TASK TO CARRY OUT:
Pictures aside, write out every record exactly as it appears.

LISTED ENTRIES:
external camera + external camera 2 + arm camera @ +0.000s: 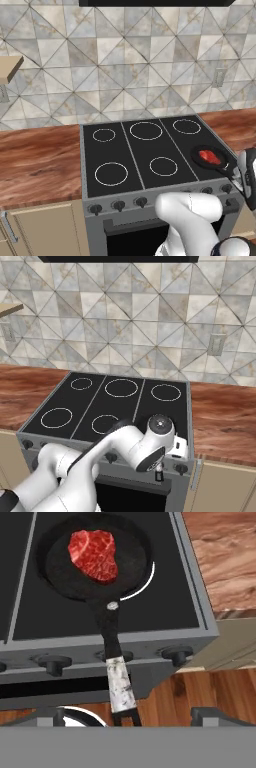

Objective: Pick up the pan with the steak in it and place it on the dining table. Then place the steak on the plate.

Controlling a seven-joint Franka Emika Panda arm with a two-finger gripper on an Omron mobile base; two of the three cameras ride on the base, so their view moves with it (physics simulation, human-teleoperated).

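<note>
The pan (95, 559), holding the steak (94, 554), sits on the stove's (140, 150) front-right burner, its handle (116, 667) running straight back toward the gripper (129, 717), which hangs fully open and empty.

The black pan (95, 562) sits on the stove's front right burner, handle jutting past the front edge. The raw red steak (93, 554) lies flat inside.
</note>
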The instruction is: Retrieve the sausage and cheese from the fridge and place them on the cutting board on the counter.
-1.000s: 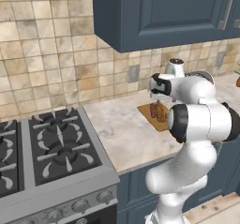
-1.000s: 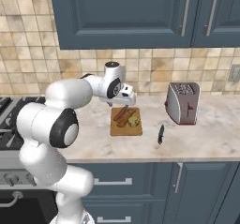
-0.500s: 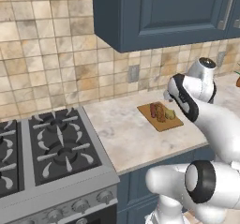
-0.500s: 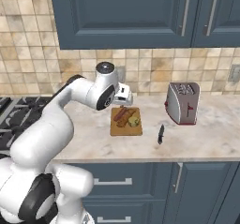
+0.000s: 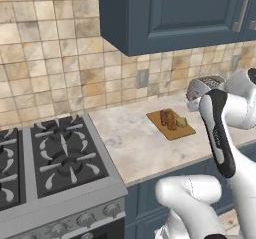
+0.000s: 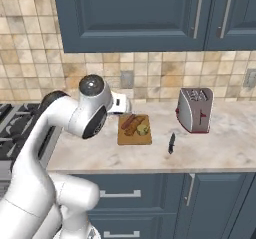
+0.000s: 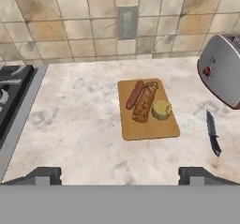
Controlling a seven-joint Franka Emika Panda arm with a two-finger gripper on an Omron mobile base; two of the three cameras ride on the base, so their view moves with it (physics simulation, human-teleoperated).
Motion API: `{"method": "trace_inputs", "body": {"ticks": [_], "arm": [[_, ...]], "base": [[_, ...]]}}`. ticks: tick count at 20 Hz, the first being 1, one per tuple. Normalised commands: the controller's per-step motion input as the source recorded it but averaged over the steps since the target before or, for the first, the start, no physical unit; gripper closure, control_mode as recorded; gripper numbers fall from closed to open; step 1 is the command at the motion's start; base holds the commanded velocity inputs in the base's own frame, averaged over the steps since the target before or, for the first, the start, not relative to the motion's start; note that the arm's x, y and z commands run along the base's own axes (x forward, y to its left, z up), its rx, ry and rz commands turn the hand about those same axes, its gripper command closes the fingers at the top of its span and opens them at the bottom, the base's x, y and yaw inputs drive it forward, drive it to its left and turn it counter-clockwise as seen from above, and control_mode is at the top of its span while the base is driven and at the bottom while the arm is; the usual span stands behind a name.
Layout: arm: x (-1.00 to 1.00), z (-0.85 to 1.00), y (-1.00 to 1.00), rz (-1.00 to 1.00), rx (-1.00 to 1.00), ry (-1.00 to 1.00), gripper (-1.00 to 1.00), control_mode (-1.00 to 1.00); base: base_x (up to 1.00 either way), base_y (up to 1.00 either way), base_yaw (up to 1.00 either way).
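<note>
Brown wood board (image 7: 149,109) lies in the middle of the hand view, flat on the beige surface (image 7: 79,124). On it are the red sausage (image 7: 134,94), a speckled log (image 7: 145,102) touching it, and the yellow cheese (image 7: 161,109) just beside the log. The hand (image 7: 120,175) is wide open and holds nothing; its two dark tips are cut off at the bottom. A toaster (image 7: 223,73) is cut off at the right edge, with a knife (image 7: 213,132) below it. The stove (image 7: 13,103) peeks in at the left.
</note>
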Motion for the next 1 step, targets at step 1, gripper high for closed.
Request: {"method": "trace_inputs", "body": {"ticks": [1], "arm": [[-0.66,0.26,0.39,0.07,0.00,-0.19,-1.00,-1.00]], "base": [[0.00,0.00,0.00]]}}
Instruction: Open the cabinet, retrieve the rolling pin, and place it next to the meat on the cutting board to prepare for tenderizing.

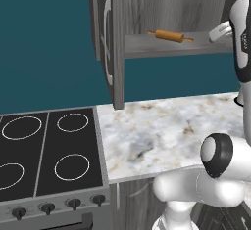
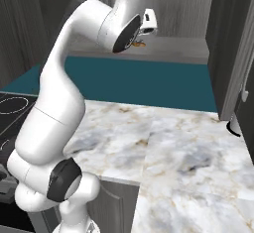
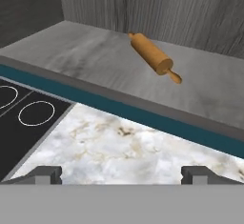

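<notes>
Arm raised to the open cabinet (image 1: 117, 43), hand level with its bottom shelf.
Gripper (image 3: 122, 173) stands with its jaws wide apart, holding and touching nothing, short of the shelf's front edge. The rolling pin (image 3: 152, 56) lies on the shelf ahead of it, well apart from the fingertips (image 3: 45, 173), above the marble counter (image 1: 162, 131) beside the stove (image 1: 49, 150).
</notes>
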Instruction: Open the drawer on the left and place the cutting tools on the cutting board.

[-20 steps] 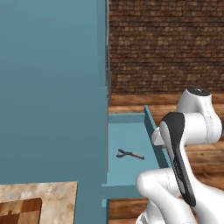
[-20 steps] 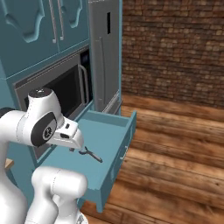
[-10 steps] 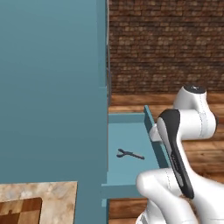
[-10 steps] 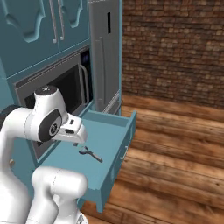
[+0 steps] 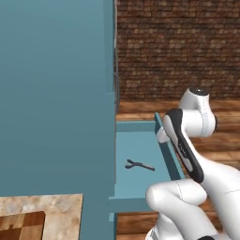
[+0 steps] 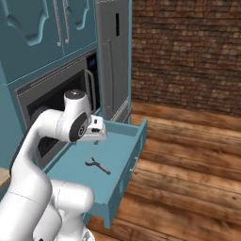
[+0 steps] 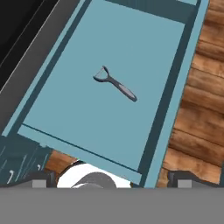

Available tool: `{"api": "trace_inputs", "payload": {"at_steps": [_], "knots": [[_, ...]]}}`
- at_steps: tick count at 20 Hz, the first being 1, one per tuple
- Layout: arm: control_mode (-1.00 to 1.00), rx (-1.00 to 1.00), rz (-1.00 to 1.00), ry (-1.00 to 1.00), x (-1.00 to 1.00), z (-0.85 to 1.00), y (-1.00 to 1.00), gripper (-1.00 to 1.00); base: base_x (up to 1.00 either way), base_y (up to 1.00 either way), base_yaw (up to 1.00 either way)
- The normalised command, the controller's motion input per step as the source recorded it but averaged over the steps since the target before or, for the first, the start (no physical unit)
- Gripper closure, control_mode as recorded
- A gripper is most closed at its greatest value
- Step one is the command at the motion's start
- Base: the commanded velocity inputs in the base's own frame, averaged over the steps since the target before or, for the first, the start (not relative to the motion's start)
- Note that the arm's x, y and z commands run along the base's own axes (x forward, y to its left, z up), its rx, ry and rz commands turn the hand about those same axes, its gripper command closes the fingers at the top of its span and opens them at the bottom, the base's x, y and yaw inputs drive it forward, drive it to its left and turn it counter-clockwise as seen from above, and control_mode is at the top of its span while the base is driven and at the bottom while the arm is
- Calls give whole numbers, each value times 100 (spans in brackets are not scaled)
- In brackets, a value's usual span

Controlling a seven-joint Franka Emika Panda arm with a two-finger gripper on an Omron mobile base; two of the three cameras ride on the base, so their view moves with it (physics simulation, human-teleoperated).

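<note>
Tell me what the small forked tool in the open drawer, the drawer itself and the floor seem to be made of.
The slim grey fork-headed tool looks like dull metal, though grey plastic is possible: uniform grey, darker handle. The wide teal-blue open drawer looks like painted wood or board with a matte finish: flat even colour, no grain. The brown plank floor looks like wood: visible grain and seams between boards.

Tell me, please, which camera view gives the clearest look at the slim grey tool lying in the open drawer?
The hand view: it looks straight down on the grey tool, showing its forked head and handle against the drawer floor. The left base view and right base view show it as a small dark shape only.
</note>
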Motion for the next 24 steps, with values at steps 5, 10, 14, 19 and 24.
{"api": "trace_inputs", "payload": {"at_steps": [5, 10, 14, 19, 24], "knots": [[-100, -5, 28, -12, 55, -53, 0, -100, 0, 0, 0], [-100, -13, 14, 0, 10, -25, 0, -100, 0, 0, 0], [-100, -8, 0, 14, 5, -31, 0, -100, 0, 0, 0], [-100, 0, 1, 5, 9, -37, 0, -100, 0, 0, 0], [-100, 0, 0, 0, 21, -34, 1, -100, 0, 0, 0]]}}
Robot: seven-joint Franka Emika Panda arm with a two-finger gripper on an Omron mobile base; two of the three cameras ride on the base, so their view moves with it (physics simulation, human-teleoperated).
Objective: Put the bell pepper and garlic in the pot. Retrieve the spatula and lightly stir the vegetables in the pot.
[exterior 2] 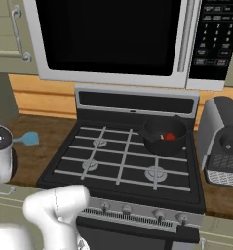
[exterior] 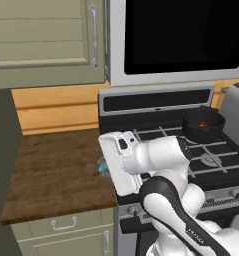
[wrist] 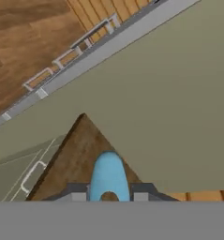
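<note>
Spatula (wrist: 108,176), clamped between the narrowed jaws above the counter (exterior: 56,170); a level, unhurried carry toward the pot (exterior 2: 163,136) should prevent slipping.

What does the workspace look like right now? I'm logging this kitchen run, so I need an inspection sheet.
Surface: dark wooden counter left of a black stove.
Job's things: black pot on the back right burner with the red bell pepper inside; garlic not discernible. Light-blue spatula over the counter, between the end effector's fingers.
Clutter: grey toaster right of the stove.
End effector: shut on the spatula.
Cables: nothing seen.
Surroundings: microwave above the stove, green cabinet, wooden backsplash.
</note>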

OUTPUT OF THE EXERCISE:
external camera + external camera 2 + arm camera @ +0.000s: 

Objective: Pick up the pan with the steak in it and place it on the dining table. Then place the steak on the plate.

Controlling a seven-joint Franka Emika Panda arm with a two-finger gripper on an Omron mobile base; two of the three cameras ride on the base, so their view moves with it (physics simulation, human-teleoperated).

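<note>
The pan (95, 559), holding the steak (94, 554), sits on the stove's (140, 150) front-right burner, its handle (116, 667) running straight back toward the gripper (129, 717), which hangs fully open and empty.

The black pan (95, 562) sits on the stove's front right burner, handle jutting past the front edge. The raw red steak (93, 554) lies flat inside.
</note>
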The instruction is: Retrieve the sausage and cheese from the fridge and place them on the cutting board on the counter.
-1.000s: 
-1.000s: 
-0.500s: 
-0.500s: 
+0.000s: 
+0.000s: 
+0.000s: 
Controlling a seven-joint Franka Emika Panda arm with a two-finger gripper on an Omron mobile base; two of the three cameras ride on the base, so their view moves with it (physics simulation, human-teleoperated).
Motion API: `{"method": "trace_inputs", "body": {"ticks": [_], "arm": [[_, ...]], "base": [[_, ...]]}}`. ticks: tick count at 20 Hz, the first being 1, one per tuple. Normalised commands: the controller's per-step motion input as the source recorded it but averaged over the steps since the target before or, for the first, the start, no physical unit; gripper closure, control_mode as recorded; gripper numbers fall from closed to open; step 1 is the command at the motion's start; base holds the commanded velocity inputs in the base's own frame, averaged over the steps since the target before or, for the first, the start, not relative to the motion's start; note that the arm's x, y and z commands run along the base's own axes (x forward, y to its left, z up), its rx, ry and rz commands turn the hand about those same axes, its gripper command closes the fingers at the top of its span and opens them at the bottom, the base's x, y and yaw inputs drive it forward, drive it to its left and turn it counter-clockwise as seen from above, and control_mode is at the top of its span while the base is driven and at the bottom while the arm is; the usual span stands behind a name.
Layout: arm: x (-1.00 to 1.00), z (-0.85 to 1.00), y (-1.00 to 1.00), rz (-1.00 to 1.00), rx (-1.00 to 1.00), ry (-1.00 to 1.00), gripper (-1.00 to 1.00), control_mode (-1.00 to 1.00); base: base_x (up to 1.00 either way), base_y (up to 1.00 either way), base_yaw (up to 1.00 either way).
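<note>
Brown wood board (image 7: 149,109) lies in the middle of the hand view, flat on the beige surface (image 7: 79,124). On it are the red sausage (image 7: 134,94), a speckled log (image 7: 145,102) touching it, and the yellow cheese (image 7: 161,109) just beside the log. The hand (image 7: 120,175) is wide open and holds nothing; its two dark tips are cut off at the bottom. A toaster (image 7: 223,73) is cut off at the right edge, with a knife (image 7: 213,132) below it. The stove (image 7: 13,103) peeks in at the left.
</note>
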Motion for the next 1 step, targets at step 1, gripper high for closed.
Request: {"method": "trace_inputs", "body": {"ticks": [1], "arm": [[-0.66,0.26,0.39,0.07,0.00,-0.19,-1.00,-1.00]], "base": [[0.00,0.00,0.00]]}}
Instruction: Open the cabinet, retrieve the rolling pin, and place it next to the meat on the cutting board to prepare for tenderizing.


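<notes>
Arm raised to the open cabinet (image 1: 117, 43), hand level with its bottom shelf.
Gripper (image 3: 122, 173) stands with its jaws wide apart, holding and touching nothing, short of the shelf's front edge. The rolling pin (image 3: 152, 56) lies on the shelf ahead of it, well apart from the fingertips (image 3: 45, 173), above the marble counter (image 1: 162, 131) beside the stove (image 1: 49, 150).
</notes>
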Instruction: Open the drawer on the left and place the cutting tools on the cutting board.

[-20 steps] 
[-20 steps] 
[-10 steps] 
[-10 steps] 
[+0 steps] 
[+0 steps] 
[+0 steps] 

Available tool: `{"api": "trace_inputs", "payload": {"at_steps": [_], "knots": [[_, ...]]}}`
- at_steps: tick count at 20 Hz, the first being 1, one per tuple
- Layout: arm: control_mode (-1.00 to 1.00), rx (-1.00 to 1.00), rz (-1.00 to 1.00), ry (-1.00 to 1.00), x (-1.00 to 1.00), z (-0.85 to 1.00), y (-1.00 to 1.00), gripper (-1.00 to 1.00); base: base_x (up to 1.00 either way), base_y (up to 1.00 either way), base_yaw (up to 1.00 either way)
- The normalised command, the controller's motion input per step as the source recorded it but averaged over the steps since the target before or, for the first, the start (no physical unit)
- Gripper closure, control_mode as recorded
- A gripper is most closed at its greatest value
- Step one is the command at the motion's start
- Base: the commanded velocity inputs in the base's own frame, averaged over the steps since the target before or, for the first, the start (not relative to the motion's start)
- Note that the arm's x, y and z commands run along the base's own axes (x forward, y to its left, z up), its rx, ry and rz commands turn the hand about those same axes, its gripper command closes the fingers at the top of its span and opens them at the bottom, the base's x, y and yaw inputs drive it forward, drive it to its left and turn it counter-clockwise as seen from above, and control_mode is at the top of its span while the base is driven and at the bottom while the arm is
- Calls give whole numbers, each value times 100 (spans in brackets are not scaled)
- In brackets, a value's usual span

Controlling a seven-joint Franka Emika Panda arm with a two-finger gripper on an Omron mobile base; two of the three cameras ride on the base, so their view moves with it (physics simulation, human-teleoperated).

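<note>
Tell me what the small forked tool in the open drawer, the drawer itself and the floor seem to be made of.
The slim grey fork-headed tool looks like dull metal, though grey plastic is possible: uniform grey, darker handle. The wide teal-blue open drawer looks like painted wood or board with a matte finish: flat even colour, no grain. The brown plank floor looks like wood: visible grain and seams between boards.

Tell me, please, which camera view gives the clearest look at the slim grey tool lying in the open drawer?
The hand view: it looks straight down on the grey tool, showing its forked head and handle against the drawer floor. The left base view and right base view show it as a small dark shape only.
</note>
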Motion for the next 24 steps, with values at steps 5, 10, 14, 19 and 24.
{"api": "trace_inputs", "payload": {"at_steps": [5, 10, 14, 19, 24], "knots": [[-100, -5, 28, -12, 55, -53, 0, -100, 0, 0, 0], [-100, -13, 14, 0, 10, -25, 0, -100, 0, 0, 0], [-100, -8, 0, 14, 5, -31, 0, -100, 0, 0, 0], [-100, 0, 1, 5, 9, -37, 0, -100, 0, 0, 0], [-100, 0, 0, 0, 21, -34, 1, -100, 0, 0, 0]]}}
Robot: seven-joint Franka Emika Panda arm with a two-finger gripper on an Omron mobile base; two of the three cameras ride on the base, so their view moves with it (physics simulation, human-teleoperated).
Objective: Put the bell pepper and garlic in the pot. Retrieve the spatula and lightly stir the vegetables in the pot.
[exterior 2] 
[exterior] 
[wrist] 
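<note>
Spatula (wrist: 108,176), clamped between the narrowed jaws above the counter (exterior: 56,170); a level, unhurried carry toward the pot (exterior 2: 163,136) should prevent slipping.

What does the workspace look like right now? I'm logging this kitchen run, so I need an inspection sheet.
Surface: dark wooden counter left of a black stove.
Job's things: black pot on the back right burner with the red bell pepper inside; garlic not discernible. Light-blue spatula over the counter, between the end effector's fingers.
Clutter: grey toaster right of the stove.
End effector: shut on the spatula.
Cables: nothing seen.
Surroundings: microwave above the stove, green cabinet, wooden backsplash.
</note>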

What this exercise required is now done.